Sur le papier depuis 30 ans, la construction d’une usine d’embouteillage d’eau à Divonne-les Bains (Ain) pourrait soudainement se concrétiser. Mais alors que le permis de construire a été signé il y a quelques semaines, nombreux sont ceux qui craignent la réalisation d’un projet contraire aux principaux objectifs climatiques. Explications.
À Divonne-les Bains (Ain), à la frontière entre la France et la Suisse et à la limite avec le Parc naturel régional du Haut-Jura, la construction d’une usine d’embouteillage d’eau est au cœur d’une vive polémique entre partisans et opposants. Dans une région où la mise en bouteille fait la renommée de certaines villes (Evian, Thonon), politiques et industriels veulent encourager la mise en place d’un nouveau projet d’envergure. Les forages envisagés permettraient de pomper 80 m3 par heure (et 900 000 m³ par an) dans les nappes locales. À la clé, 400 millions de bouteilles d’eau pour une vingtaine d’emplois.
Privatisation d’un bien commun
Mais le jeu en vaut-il vraiment la chandelle ? Ne risque-t-on pas d’assécher une nappe phréatique déjà sous pression, alors même que les prévisions climatiques laissent envisager des périodes de stress hydrique plus importantes à l’avenir ? Par ailleurs, le transport des bouteilles risque de perturber un réseau routier local qui souffre déjà des embouteillages aux heures de pointe. La presse locale estime ainsi que 80 camions seraient nécessaires tous les jours au départ de la nouvelle usine pour transporter la production. Mais le débat fait également resurgir une nouvelle fois la question de savoir s’il est bien cohérent de mettre de l’eau en bouteilles plastiques au mépris des pollutions globales engendrées par cette matière qui se retrouve en grande quantité dans les océans.
L’affaire n’est pas sans faire écho aux inquiétudes qui touchaient récemment Vittel. Dans cette commune des Vosges, l’entreprise Nestlé Waters est accusée par France Nature Environnement de surexploiter la nappe phréatique. Là-bas, la contrainte qui pèse sur la ressource a conduit à faire supporter aux habitants l’augmentation du prix de leur approvisionnement public en eau, puisque de nouvelles infrastructures ont dû être construites face à la pénurie au niveau local.

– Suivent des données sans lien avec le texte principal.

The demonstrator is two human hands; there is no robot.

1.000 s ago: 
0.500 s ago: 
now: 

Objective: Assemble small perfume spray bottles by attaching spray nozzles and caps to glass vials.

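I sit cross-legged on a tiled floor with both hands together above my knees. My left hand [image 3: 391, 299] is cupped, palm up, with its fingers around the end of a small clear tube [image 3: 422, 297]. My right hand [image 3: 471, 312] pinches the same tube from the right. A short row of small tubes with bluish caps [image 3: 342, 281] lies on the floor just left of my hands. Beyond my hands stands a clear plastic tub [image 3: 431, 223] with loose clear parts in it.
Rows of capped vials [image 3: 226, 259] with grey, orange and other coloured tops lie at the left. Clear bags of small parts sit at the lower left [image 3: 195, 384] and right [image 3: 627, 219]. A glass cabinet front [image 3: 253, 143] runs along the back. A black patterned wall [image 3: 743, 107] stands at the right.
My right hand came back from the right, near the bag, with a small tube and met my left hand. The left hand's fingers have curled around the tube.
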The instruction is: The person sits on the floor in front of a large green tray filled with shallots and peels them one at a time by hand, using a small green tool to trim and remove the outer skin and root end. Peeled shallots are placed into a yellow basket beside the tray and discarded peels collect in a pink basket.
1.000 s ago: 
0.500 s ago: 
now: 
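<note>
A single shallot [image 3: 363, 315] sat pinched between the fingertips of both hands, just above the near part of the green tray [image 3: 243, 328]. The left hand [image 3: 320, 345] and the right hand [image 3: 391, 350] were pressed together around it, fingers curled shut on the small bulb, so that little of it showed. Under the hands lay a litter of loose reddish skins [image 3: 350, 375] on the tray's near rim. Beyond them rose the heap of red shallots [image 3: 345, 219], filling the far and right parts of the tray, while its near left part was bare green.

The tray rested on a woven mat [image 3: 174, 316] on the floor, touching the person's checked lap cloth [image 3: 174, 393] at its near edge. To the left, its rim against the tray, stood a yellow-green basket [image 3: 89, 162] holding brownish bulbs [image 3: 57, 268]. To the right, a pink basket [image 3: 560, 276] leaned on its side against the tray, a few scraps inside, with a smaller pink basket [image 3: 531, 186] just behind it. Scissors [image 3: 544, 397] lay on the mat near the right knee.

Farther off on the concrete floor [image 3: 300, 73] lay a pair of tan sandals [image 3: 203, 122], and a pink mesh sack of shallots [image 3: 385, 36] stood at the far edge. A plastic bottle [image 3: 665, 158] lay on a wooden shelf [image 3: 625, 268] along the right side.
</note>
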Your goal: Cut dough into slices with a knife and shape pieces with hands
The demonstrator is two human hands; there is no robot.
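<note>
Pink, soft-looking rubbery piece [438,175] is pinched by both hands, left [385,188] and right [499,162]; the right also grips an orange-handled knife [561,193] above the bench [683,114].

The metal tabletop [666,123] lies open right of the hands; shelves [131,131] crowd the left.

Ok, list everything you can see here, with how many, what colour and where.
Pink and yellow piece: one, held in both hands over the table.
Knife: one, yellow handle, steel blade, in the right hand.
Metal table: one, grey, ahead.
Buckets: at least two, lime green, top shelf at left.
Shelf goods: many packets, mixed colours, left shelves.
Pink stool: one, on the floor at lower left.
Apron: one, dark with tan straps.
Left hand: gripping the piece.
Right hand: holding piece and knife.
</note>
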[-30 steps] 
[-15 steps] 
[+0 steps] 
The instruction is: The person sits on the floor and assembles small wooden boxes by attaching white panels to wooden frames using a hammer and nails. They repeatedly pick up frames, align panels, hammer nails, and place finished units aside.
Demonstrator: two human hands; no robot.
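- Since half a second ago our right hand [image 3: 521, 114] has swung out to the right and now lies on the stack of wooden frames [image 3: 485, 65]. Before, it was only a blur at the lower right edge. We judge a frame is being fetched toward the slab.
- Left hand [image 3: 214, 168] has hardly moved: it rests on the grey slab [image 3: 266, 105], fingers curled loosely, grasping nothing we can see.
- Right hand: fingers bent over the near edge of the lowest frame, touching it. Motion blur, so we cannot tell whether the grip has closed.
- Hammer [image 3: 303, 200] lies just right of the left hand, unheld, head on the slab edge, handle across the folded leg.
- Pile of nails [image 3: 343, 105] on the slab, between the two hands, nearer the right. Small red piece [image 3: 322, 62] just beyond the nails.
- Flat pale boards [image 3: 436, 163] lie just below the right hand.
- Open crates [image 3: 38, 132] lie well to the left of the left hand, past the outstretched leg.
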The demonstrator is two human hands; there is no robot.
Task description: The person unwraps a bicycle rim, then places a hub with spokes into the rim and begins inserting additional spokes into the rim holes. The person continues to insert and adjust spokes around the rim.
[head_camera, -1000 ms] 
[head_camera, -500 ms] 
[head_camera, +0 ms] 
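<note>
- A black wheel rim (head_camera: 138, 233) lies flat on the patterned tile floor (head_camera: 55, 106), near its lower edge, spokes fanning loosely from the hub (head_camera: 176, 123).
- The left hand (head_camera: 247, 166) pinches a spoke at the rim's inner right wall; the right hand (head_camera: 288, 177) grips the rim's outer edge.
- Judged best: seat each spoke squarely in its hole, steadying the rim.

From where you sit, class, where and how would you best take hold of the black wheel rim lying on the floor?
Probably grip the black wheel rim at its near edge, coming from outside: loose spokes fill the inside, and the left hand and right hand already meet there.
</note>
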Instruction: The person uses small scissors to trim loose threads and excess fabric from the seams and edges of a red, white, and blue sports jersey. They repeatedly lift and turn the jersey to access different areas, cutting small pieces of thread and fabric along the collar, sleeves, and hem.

La privatisation de biens collectifs essentiels n’en finit pas de poser question. L’eau potable ne serait-elle pas un bien qui devrait être accessible aux populations et qui devrait être protégé des logiques commerciales ? La question se pose de manière désormais urgente à l’heure où, sous les effets du changement climatique, la pression grimpe sur les ressources en eau de la France et du monde.
Avec ces arguments, les militants ne cessent de se mobiliser contre un projet qui leur semble non seulement disproportionné, mais qui va en plus à l’encontre des principaux objectifs climatiques. Alors que l’Ain était encore en alerte sécheresse en novembre dernier et que le niveau des nappes souterraines est toujours bas dans la région au premier trimestre 2019 selon les dernières données du Bureau de recherches géologiques et minières, on peut en effet s’interroger à propos de la pertinence d’exploiter l’eau localement pour la vendre ailleurs.
D’autant que la mise en bouteille ne représente peut-être que la facette la plus visible de l’initiative. En fin d’année 2018, le magazine « Basta! » soulignait que l’autre pendant du projet était la volonté des autorités de soutenir les activités touristiques en brandissant auprès des visiteurs qui apprécient les eaux thermales de la ville une production issue du territoire. Pourtant, ces activités touristiques participent également à la hausse des émissions de gaz à effet de serre. Le paradoxe est manifeste bien que personne ne souhaite vraiment en porter les conséquences. Combien de temps encore les acteurs de territoire continueront-ils à privilégier l’économie et faire fi des risques pour l’avenir engendrés par la surexploitation des ressources ?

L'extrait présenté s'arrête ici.